DAVANIN NİTELİĞİ, DEĞERLENDİRİLME VE GEREKÇE :
Dava, sözleşmeden kaynaklı cari alacak, zarar ve cezai şart alacağı davasıdır.
Dava tarafları arasında düzenlenen 18/10/2017 tarihli sözleşme ile, … ili Yusufeli … bulunan kömür madenindeki kömürün çıkarılması, satımı, nakliyesi ve kar ortaklığı konularında anlaşmaya varıldığı, sözleşmeye göre davalının ihale alıcısı olduğu kömür ocağındaki madenin sözleşmede belirlenen şartlarda davacıya satımının taahhüt edildiği görülmektedir.

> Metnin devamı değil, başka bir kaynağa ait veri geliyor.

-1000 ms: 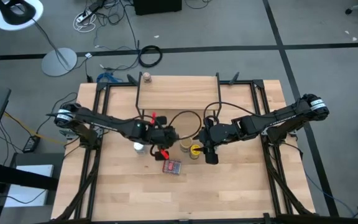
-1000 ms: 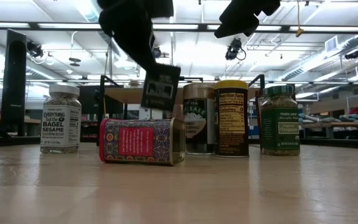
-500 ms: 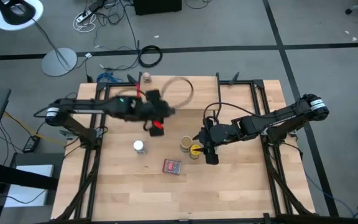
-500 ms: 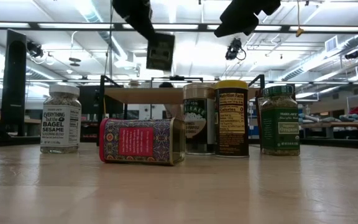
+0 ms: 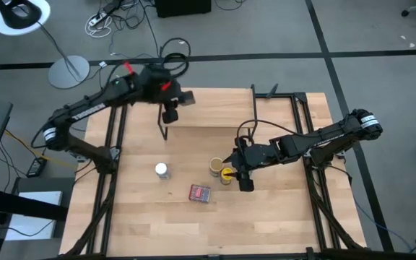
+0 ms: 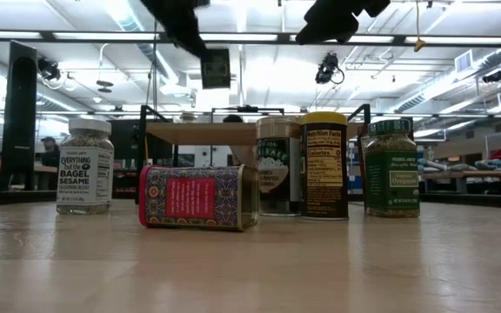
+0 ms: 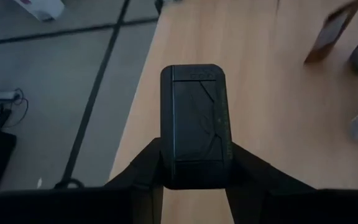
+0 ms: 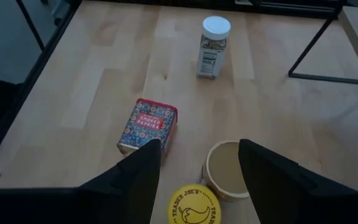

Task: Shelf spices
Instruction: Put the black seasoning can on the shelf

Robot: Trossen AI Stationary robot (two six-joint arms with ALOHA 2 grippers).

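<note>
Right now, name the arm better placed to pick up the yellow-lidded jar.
Right. Its hand hovers open directly over the yellow-lidded jar, while the left hand is up at the shelf, shut on a dark tin.

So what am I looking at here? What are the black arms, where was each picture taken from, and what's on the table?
These are two dark robot arms at a wooden table. One picture looks straight down, one looks level across the tabletop, two come from cameras on the wrists. The left tool is shut on a dark tin, in the air at one end of the low shelf. The right tool hangs open above a yellow-lidded jar and a brown canister. A white-lidded jar and a green jar stand on the table; a red tin lies on its side.
</note>
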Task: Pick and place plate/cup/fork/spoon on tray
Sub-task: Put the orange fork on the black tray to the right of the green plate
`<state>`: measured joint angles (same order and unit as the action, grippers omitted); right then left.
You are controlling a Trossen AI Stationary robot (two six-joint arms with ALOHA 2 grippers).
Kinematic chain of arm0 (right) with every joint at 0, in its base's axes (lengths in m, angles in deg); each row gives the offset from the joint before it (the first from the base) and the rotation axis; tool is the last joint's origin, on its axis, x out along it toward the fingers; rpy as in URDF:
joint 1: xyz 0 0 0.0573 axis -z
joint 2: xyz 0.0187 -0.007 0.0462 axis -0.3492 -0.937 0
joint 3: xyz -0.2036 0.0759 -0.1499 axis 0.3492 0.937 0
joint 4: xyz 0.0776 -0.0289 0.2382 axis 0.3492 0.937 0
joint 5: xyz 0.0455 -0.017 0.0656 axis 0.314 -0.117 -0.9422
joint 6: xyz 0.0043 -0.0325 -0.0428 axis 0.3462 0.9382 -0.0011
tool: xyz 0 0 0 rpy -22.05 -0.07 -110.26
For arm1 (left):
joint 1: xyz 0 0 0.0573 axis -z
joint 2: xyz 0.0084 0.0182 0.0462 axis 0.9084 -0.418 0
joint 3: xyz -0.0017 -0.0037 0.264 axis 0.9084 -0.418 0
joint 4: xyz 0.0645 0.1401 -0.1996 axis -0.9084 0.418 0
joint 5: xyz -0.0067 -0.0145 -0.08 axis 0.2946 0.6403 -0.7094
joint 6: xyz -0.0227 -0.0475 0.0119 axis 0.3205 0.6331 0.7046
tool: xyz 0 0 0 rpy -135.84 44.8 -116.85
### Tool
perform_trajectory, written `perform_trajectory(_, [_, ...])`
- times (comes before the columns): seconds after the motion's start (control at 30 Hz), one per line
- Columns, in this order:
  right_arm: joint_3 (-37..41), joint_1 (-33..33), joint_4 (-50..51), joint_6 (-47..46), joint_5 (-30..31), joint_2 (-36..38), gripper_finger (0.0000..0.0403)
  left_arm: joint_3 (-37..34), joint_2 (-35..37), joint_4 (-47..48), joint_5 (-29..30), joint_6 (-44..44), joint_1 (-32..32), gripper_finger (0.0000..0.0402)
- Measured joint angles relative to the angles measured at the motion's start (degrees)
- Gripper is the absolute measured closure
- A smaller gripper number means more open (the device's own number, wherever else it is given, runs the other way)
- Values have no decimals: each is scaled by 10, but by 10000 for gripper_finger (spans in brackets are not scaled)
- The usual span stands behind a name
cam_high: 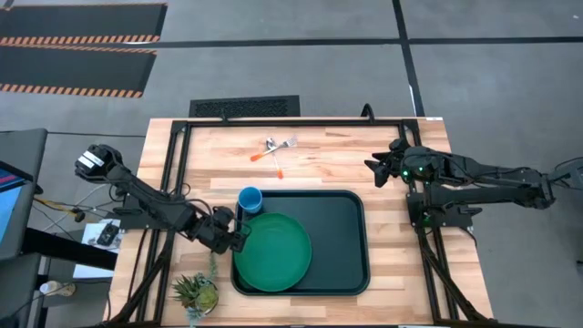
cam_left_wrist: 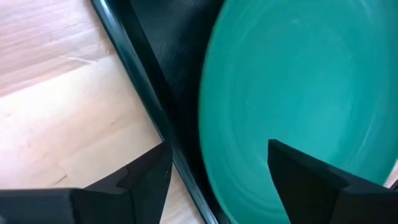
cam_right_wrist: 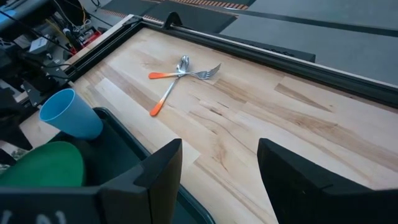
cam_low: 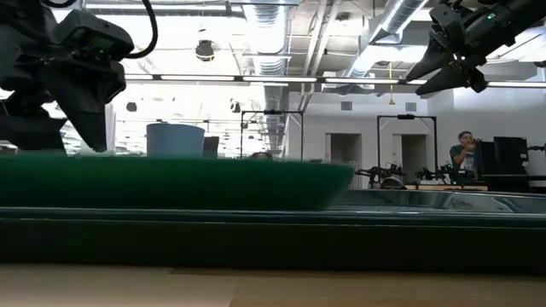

Davacı taraf, davalının kömür ocağındaki madenin rezervi ve kalitesi noktasında kendisini aldattığını ve bu sebeple zarara uğradığını, sözleşmede açıkça belirtilmesine rağmen kendisinden başka kişi ve şirketlere kömür satışının yapıldığını, kömürün fiyatlandırma ve faturalandırılmasında sözleşmenin ihlal edildiğini, kendisine ait ekipmanların davalının başka bir işi için kendi menfaatine kullanıldığını, şirket hisselerinin sözleşmeye aykırı olarak devredildiğini ileri sürerek cari alacak, kar mahrumiyeti ve munzam zarar ile cezai şart alacağının tahsilini dava etmiştir.
Davalı taraf ise, öncelikle yetki itirazlarının olduğunu, davacının ileri sürdüğü sözleşmeye aykırılık eylemlerinin aslının olmadığını, anlaşmanın bozulmasına davacının eylemlerinin sebep olduğunu belirterek davanın reddini istemiş ve bununla birlikte davacının iş yaptığı şirketlere yapılan ve detayları cevap dilekçesinde belirtilen ödemelerin varsa davacının alacağından mahsup edilmesini savunmuştur.
Her ne kadar davalı tarafça yetki itirazında bulunulmuş ise de, taraflar arasındaki sözleşmede hem Artvin hem de Konya Mahkemeleri yetkili kılındığından ve davacı seçimlik hakkını Konya Mahkemelerinden yana kullandığından yetki itirazı yerinde görülmemiştir.
Davalı tarafça keşide edilmiş Yusufeli Noterliğinin … yevmiye numaralı ve 01/03/2018 tarihli ihtarnamesi ile davacının sözleşmeye aykırı bazı eylemlerinin tespit edildiği belirtilerek bu konuda davacının ihtar edildiği, aynı noterliğin 12/06/2018 tarih ve … yevmiye sayılı ihtarnamesi ile davalının aradaki sözleşmeyi haklı nedenle feshettiğini davacıya bildirdiği görülmektedir. Davacı ise bu ihtarnamelere karşılık olarak Yusufeli Noterliğinin … yevmiye numaralı ve 05/06/2018 tarihli ihtarnamesi ile dava dilekçesinde belirtilen davalının sözleşmeye aykırı eylemlerini davalı tarafa ihtar ettiği ve 22/06/2018 tarihli ve … yevmiye sayılı ihtarnamesi ile sözleşmenin feshini davalıya bildirdiği anlaşılmaktadır.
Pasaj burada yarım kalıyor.